DISC-GAN: Disentangling Style and Content for Cluster-Specific Synthetic Underwater Image Generation
Sneha Varur, Anirudh R Hanchinamani, Tarun S Bagewadi, Uma Mudenagudi, Chaitra D Desai, Sujata C, Padmashree Desai, Sumit Meharwade
TL;DR
Underwater image synthesis is challenged by depth-dependent attenuation and scattering, leading to color distortion and haze. The authors present DISC-GAN, a disentangled style-content GAN with cluster-specific training that partitions data into four Jerlov-inspired style domains and uses AdaIN to transfer underwater style while preserving content. On the RSUIGM dataset, DISC-GAN achieves high SSIM (~0.90), PSNR (~32.5 dB), and low FID (~3.86–8.37) across clusters, approaching physics-grounded ground truth without explicit priors. This approach provides fine-grained control over underwater appearance and offers a practical data augmentation tool for marine robotics and related tasks.
Abstract
In this paper, we propose a novel framework, Disentangled Style-Content GAN (DISC-GAN), which integrates style-content disentanglement with a cluster-specific training strategy towards photorealistic underwater image synthesis. The quality of synthetic underwater images is challenged by optical due to phenomena such as color attenuation and turbidity. These phenomena are represented by distinct stylistic variations across different waterbodies, such as changes in tint and haze. While generative models are well-suited to capture complex patterns, they often lack the ability to model the non-uniform conditions of diverse underwater environments. To address these challenges, we employ K-means clustering to partition a dataset into style-specific domains.
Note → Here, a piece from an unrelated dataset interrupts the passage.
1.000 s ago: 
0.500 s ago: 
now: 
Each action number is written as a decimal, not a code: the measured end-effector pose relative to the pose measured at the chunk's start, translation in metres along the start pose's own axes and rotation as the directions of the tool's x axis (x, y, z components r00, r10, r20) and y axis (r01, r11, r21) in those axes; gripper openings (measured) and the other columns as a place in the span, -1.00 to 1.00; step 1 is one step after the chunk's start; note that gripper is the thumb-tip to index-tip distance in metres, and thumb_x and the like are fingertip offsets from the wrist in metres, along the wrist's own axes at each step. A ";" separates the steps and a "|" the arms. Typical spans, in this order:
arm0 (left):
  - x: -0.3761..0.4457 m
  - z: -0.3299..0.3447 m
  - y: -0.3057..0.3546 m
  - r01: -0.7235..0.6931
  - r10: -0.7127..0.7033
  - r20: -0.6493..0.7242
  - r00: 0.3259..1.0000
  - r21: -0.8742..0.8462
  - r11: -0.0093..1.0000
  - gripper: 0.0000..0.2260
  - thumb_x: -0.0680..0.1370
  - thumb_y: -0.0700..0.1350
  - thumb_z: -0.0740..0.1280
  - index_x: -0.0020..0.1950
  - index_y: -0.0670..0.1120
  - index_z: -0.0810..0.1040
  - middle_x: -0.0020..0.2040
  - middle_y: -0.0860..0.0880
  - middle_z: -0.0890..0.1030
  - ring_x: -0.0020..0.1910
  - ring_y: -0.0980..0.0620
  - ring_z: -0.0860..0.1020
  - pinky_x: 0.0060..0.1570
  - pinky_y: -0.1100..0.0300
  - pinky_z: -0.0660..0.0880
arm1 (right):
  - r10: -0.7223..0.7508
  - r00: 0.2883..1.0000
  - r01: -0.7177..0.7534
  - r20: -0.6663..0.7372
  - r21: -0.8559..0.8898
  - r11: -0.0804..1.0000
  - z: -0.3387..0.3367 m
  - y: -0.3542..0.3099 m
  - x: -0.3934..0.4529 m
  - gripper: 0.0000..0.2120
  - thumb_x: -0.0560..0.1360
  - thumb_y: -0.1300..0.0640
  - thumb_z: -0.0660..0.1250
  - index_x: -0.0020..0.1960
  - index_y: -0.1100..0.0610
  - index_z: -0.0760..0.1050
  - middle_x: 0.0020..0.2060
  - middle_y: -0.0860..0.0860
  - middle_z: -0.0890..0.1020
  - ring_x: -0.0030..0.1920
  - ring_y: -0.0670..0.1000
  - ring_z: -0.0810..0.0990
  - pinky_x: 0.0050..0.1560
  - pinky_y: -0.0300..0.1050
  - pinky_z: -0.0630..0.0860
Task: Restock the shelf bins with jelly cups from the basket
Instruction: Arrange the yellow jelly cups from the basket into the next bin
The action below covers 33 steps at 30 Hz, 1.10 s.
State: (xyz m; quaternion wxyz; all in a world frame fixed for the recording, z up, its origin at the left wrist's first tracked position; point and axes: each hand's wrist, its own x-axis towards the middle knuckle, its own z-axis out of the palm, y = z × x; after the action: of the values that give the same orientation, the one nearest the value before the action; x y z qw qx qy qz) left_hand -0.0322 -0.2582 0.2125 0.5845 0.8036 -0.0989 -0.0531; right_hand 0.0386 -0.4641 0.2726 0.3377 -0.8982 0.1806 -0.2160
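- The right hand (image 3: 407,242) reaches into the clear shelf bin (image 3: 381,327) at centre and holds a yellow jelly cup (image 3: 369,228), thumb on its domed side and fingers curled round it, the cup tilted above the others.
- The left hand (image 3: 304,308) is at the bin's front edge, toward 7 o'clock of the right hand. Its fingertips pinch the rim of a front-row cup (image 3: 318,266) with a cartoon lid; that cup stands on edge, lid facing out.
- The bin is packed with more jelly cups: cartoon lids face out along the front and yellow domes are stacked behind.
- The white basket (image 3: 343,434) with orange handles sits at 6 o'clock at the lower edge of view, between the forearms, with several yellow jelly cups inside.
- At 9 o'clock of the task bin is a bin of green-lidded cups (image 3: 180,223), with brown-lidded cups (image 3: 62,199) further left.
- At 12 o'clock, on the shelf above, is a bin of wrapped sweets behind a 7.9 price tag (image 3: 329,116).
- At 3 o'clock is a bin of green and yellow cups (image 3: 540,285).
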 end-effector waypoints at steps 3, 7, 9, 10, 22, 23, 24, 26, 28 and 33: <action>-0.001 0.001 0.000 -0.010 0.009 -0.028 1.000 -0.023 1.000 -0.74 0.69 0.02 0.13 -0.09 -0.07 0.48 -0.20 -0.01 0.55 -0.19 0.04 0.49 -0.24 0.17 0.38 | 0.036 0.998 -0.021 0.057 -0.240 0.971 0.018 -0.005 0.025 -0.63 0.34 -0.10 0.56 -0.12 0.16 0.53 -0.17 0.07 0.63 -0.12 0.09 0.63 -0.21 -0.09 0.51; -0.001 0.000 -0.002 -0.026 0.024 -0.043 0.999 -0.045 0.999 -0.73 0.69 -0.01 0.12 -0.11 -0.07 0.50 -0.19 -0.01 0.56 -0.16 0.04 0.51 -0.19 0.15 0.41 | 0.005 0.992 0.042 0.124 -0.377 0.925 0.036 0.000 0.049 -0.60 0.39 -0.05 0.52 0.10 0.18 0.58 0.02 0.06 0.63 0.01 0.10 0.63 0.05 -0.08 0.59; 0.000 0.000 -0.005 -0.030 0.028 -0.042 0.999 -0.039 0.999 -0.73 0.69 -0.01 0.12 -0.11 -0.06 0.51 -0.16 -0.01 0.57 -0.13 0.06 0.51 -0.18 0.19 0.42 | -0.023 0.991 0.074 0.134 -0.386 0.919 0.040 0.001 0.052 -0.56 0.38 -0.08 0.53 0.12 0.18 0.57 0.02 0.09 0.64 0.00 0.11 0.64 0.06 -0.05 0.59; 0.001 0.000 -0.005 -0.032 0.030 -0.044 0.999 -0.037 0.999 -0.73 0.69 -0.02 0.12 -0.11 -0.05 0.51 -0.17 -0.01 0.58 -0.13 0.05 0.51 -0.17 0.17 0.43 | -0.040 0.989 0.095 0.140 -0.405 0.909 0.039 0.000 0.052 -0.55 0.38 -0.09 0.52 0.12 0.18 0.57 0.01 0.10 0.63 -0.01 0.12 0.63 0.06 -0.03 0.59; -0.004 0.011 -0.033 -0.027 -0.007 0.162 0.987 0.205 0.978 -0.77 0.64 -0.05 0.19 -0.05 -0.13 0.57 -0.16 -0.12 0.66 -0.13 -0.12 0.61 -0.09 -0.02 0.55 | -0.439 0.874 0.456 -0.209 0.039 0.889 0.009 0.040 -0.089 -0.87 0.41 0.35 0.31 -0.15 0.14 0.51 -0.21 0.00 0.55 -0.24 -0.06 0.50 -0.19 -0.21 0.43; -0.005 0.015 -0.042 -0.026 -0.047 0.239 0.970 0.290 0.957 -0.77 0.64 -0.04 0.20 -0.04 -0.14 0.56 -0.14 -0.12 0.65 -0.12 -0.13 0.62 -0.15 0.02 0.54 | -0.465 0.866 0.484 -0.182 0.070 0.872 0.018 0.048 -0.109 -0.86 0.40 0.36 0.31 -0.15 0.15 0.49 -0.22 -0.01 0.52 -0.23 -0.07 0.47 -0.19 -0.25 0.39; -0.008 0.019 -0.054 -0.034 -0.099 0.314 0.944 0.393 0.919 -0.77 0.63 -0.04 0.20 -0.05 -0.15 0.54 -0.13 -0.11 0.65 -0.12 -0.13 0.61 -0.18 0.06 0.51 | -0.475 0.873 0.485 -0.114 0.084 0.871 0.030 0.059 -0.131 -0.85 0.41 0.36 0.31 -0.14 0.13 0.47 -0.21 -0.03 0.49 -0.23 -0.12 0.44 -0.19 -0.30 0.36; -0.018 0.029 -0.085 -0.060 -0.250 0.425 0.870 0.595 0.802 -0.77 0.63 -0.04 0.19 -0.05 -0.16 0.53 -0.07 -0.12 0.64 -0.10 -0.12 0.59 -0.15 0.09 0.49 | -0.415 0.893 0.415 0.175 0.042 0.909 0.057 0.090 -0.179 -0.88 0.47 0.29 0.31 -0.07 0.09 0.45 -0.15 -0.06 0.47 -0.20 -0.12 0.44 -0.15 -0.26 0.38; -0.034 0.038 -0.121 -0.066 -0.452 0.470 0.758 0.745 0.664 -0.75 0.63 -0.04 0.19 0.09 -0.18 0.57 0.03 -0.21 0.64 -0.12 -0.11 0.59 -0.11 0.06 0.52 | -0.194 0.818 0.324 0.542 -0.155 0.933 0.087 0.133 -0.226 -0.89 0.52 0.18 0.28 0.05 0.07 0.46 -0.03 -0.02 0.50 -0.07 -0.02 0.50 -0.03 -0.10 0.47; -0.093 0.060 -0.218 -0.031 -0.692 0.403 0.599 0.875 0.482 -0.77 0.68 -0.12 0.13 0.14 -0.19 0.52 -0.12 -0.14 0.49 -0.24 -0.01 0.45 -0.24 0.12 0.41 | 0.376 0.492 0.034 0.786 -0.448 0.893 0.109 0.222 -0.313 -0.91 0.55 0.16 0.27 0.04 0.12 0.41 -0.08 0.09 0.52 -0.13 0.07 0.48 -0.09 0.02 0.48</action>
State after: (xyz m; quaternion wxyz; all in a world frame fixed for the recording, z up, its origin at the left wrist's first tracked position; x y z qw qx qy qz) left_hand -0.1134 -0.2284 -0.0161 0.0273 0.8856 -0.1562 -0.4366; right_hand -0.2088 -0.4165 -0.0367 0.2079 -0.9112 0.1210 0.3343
We use separate encoders to get latent spaces for style and content; we further integrate these latent representations via Adaptive Instance Normalization (AdaIN) and decode the result to produce the final synthetic image. The model is trained independently on each style cluster to preserve domain-specific characteristics. Our framework demonstrates state-of-the-art performance, obtaining a Structural Similarity Index (SSIM) of 0.9012, an average Peak Signal-to-Noise Ratio (PSNR) of 32.5118 dB, and a Frechet Inception Distance (FID) of 13.3728.